Dance was once a major part of the Avignon Festival, when major companies would fill the vast spaces of the magnificent open air courtyard of the former Palace of the Popes, but now companies offering what can at best be classed as ‘Physical Theatre’, appear in school halls or back street courtyards. This year’s premiere by the Maguy Marin company, The Description of a Battle, was a tediously boring affair where performers wandered around in almost total obscurity, quoting from Homer, Cicero or even Elizabeth I, while picking up pieces of material to display a battlefield of crumpled material and scattered corpses. Jan Fabre’s company performed Orgy of Tolerance, where any moral message about the evils of consumerism, commercialism, war and torture, was lost in a morass of obscenity. Nothing could be more different than Snow White, performed by Ballet Preljocaj, at the open-air Roman amphitheatre at Vaison-la-Romaine. A conventional and even naïve re-telling of the Grimm fairy tale, Preljocaj’s choreographic style is fluidly inventive and the work has enjoyed success throughout France since its 2008 premiere. Following his 1990 production of Romeo and Juliette, this is only Preljocaj’s second attempt at a narrative work, and he seems yet to lack the skills to tell a story through movement, resulting in scene following scene with little reason. However, it is an enjoyable performance, marred only by Jean Paul Gaultier’s unflattering costumes, with the notable exception of a magnificently evil but beautiful step-mother.

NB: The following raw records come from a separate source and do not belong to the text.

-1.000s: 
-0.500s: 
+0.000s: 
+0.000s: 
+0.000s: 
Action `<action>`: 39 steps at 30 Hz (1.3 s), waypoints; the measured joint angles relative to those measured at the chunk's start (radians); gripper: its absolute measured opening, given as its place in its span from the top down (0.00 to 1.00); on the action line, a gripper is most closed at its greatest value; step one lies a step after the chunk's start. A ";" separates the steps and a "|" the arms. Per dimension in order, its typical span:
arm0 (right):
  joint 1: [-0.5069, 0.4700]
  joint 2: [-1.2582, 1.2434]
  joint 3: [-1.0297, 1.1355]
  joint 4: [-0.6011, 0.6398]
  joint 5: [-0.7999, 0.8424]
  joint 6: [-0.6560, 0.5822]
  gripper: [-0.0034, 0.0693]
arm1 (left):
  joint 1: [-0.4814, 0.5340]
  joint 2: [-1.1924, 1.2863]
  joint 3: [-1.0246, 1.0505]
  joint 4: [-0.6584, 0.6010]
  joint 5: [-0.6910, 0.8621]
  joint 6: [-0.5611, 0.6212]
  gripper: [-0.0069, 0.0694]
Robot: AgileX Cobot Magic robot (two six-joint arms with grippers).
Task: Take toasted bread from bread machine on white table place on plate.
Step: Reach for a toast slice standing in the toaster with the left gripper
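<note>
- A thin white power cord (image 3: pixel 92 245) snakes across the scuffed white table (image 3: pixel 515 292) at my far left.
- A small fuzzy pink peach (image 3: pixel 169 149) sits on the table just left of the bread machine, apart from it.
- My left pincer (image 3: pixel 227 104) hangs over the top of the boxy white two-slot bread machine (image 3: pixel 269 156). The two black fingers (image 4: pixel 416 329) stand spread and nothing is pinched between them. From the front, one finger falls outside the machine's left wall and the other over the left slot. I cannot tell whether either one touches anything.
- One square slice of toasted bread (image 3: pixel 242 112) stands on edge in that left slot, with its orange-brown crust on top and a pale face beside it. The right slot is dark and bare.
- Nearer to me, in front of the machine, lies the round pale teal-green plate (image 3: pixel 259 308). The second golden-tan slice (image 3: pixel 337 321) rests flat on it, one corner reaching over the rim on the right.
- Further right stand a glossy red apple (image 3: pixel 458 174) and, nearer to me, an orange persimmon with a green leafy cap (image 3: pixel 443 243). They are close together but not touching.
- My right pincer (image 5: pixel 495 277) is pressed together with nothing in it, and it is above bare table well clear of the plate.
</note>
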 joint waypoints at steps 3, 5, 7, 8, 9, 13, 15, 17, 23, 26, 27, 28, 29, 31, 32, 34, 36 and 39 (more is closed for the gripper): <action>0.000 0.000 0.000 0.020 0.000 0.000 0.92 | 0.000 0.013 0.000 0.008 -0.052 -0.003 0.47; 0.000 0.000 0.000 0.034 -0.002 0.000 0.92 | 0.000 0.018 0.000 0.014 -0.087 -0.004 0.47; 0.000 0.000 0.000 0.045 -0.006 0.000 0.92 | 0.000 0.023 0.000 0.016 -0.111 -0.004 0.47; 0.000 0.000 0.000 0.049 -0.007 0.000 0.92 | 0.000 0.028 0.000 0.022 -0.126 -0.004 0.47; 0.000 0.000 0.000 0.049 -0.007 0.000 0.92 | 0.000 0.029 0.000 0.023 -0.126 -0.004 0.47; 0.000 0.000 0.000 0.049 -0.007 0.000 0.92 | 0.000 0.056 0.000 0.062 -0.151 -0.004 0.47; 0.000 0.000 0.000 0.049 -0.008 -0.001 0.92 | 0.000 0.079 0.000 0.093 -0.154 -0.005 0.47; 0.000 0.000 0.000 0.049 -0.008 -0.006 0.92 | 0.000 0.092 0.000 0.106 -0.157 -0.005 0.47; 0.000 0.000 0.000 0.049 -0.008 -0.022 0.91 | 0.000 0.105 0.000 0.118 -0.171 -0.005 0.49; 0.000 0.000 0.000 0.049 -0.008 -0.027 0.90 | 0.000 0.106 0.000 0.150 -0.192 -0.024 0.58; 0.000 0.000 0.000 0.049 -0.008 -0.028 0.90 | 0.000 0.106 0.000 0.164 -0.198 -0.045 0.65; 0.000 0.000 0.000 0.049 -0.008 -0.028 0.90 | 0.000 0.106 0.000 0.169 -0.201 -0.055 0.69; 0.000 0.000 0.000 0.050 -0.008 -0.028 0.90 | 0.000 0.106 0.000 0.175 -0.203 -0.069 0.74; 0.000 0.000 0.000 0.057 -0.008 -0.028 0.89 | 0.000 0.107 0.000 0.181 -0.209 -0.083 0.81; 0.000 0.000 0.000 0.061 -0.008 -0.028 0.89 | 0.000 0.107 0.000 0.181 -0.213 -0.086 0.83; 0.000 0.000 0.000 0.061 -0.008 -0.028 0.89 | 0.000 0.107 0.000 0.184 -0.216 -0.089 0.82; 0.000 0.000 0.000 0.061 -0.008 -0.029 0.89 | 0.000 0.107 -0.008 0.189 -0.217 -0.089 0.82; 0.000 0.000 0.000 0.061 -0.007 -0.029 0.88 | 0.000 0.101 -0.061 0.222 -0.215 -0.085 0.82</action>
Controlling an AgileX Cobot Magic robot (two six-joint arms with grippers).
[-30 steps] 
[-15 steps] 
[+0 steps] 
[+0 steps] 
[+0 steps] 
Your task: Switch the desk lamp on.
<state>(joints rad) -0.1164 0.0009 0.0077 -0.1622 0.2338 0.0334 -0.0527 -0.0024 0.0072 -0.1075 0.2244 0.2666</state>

The final performances of this summer were Les Nuits de la Danse, given by the Ballets de Monte-Carlo on the terraces of the Monaco Casino. The company gave two programmes, including premieres by choreographers Nicolo Fonte, Marco Goecke, Matjash Mrozeewski and company director Jean-Christophe Maillot, but on a balmy summer night one would have wished for a less arid, uncompromising programme. Finely stretched legs and feet and beautiful fluid movement were seen in work after work, mostly “costumed” in what appeared to be black underwear, but with only seven or eight dancers on stage the company had to work hard to inject some excitement into the performance. Lisa Jones, Noelani Pantastico, Asier Uriagereka and Jeroen Verbruggen all succeeded impressively. There will be a bumper year ahead, however, when the Ballets de Monte-Carlo, together with the Monaco Dance Forum,  present a year-long tribute to Diaghilev and the Ballets Russes, which, of course, had such long and rich connections with Monte-Carlo.